12 мая император Наполеон дал прощальную аудиенцию графу Орлову. Выслушав слова благодарности за то постоянное дружеское содействие, которое Орлов ощущал со стороны императора и его министра-председателя конгресса, в отстаивании законных интересов России, Наполеон выразил надежду на успешное развитие взаимопонимания и сотрудничества Франции и России, обозначившееся в ходе работы мирного конгресса. Он добавил, что надеется на полное согласие с императором Александром. «Таково чувство моего сердца», – сказал по завершении аудиенции Наполеон.
Передавая в депеше содержание своей прощальной встречи с императором французов, граф Орлов отметил, что Наполеон показался ему вполне искренним в желании развивать отношения с Россией. «Все это было бы очень хорошо, если бы было искренне», – написал на полях депеши Александр II, продолжавший, видимо, испытывать сомнения на этот счет [85] .
Эти сомнения подогревались одной, крайне болезненной для русского самодержца темой – Польшей. Его настораживала та настойчивость, пусть даже вежливая и осторожная, с которой Наполеон III время от времени поднимал польскую проблему. С этого он начал свое личное знакомство с графом Орловым, о чем уже говорилось. Когда мирный конгресс подходил к концу, Наполеон, в очередной раз принимая у себя Орлова, в беседе за чашкой кофе высказал ему пожелание обсудить на одном из последних заседаний вопрос о Польше, оговорив, что речь может идти исключительно о гуманитарном (о «милосердии и великодушии»), а не о политическом аспекте этой проблемы.
85
Там же. С. 294.
Орлов недвусмысленно дал понять императору, что подобное обсуждение совершено неприемлемо для достоинства его государя [86] . В результате польский вопрос не был даже упомянут в документах конгресса. «Я вполне доволен тем, – писал Орлов, – что мне не пришлось слышать имя Польши произнесенным на заседаниях в присутствии представителей великих держав Европы» [87] .

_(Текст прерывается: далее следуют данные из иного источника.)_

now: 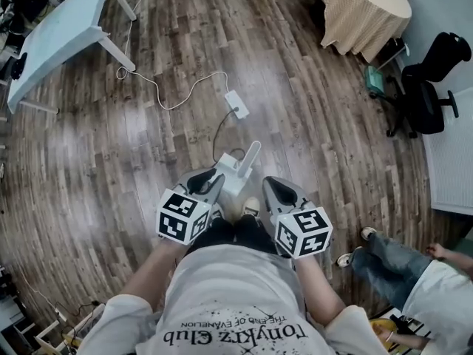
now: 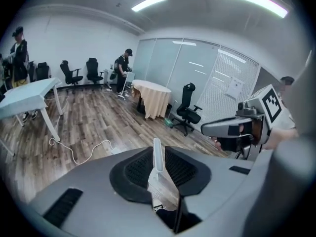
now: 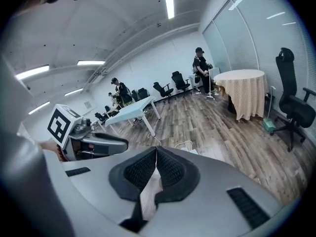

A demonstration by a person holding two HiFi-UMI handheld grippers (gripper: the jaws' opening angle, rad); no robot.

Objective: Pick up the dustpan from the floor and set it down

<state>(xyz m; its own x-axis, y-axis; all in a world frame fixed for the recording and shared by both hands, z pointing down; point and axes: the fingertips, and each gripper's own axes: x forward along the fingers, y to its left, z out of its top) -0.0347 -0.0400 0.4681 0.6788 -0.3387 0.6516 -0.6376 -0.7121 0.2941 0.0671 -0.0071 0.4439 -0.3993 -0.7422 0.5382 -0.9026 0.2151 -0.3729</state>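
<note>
The left hand-held gripper point(image 1: 214, 180) point(image 2: 158, 164) is clamping its two black ribbed pads on a white plastic dustpan point(image 1: 238, 174) point(image 2: 160, 181), gripping near the base of the handle point(image 1: 251, 154) point(image 2: 157, 154). That slim, flat, round-ended handle is sticking up and away past the pad tips, while the wider scoop is sitting down between the grey jaw shells. In the head view the dustpan is hanging just ahead of this hand-held gripper and just to the inner side of the right hand-held gripper point(image 1: 272, 187) point(image 3: 155, 154). The right one's pads are meeting at their tips with nothing between them. Below and ahead of both, glossy wood-plank floor point(image 1: 111, 168) is stretching out. A thin white cable point(image 1: 162, 98) is looping across it to a small white rectangular power block point(image 1: 236, 103) lying ahead of the dustpan. Far ahead to the left a white table point(image 1: 63, 28) on slanted legs is standing. Far ahead to the right a round table point(image 1: 363, 9) is wearing a beige draped cloth. Nearer than that, a black office chair point(image 1: 432, 80) is standing.
</note>
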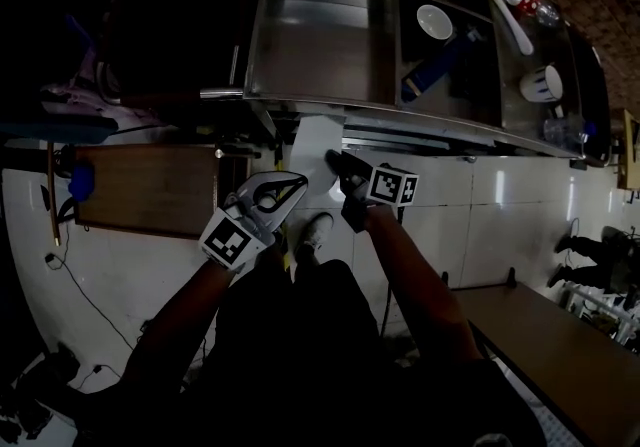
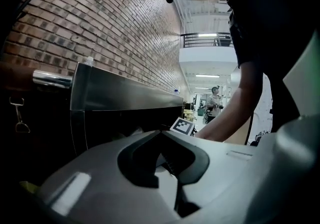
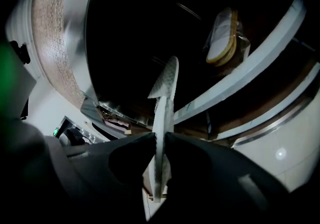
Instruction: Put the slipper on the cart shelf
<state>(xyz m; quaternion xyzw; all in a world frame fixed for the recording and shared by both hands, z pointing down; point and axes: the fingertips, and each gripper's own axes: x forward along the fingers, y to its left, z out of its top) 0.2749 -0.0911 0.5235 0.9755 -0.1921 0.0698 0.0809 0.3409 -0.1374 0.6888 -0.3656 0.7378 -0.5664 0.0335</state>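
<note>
Slipper [image 3: 165, 80], white and edge-on, sits clamped in the right gripper [image 3: 160, 139].

the cart [image 1: 320, 55] is bare metal, brushed, with a soft shine. the wall [image 2: 115, 22] is rough matt brick. the floor [image 1: 480, 225] is white tile, glossy enough to catch the light. a brown board [image 1: 140, 185] looks like matt wood. the slipper [image 3: 162, 107] is thin and white, with a fine dimpled texture. the left gripper [image 2: 161, 135] is smooth pale grey plastic, dark and matt inside. the right gripper [image 3: 160, 140] is dark matt plastic.
</note>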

Наполеон вновь вернулся к польской теме на прощальной аудиенции, данной Орлову, но на этот раз император был предельно корректен. «Он говорил со мной о Польше, – сообщал Орлов в секретной депеше об этой встрече, – но в смысле, совершенно согласном с намерениями нашего августейшего государя» [88] .
86
См. депешу Орлова от 19 апреля 1856 г. // АВПРИ. Ф. 133. Оп. 469. 1856 г. Д. 148. Л. 257–259. ’
87
Цит. по: Татищев С.С. Указ соч. С. 162.
88
АВПРИ. Ф. 133. Оп. 469. 1856 г. Д. 148. Л. 475.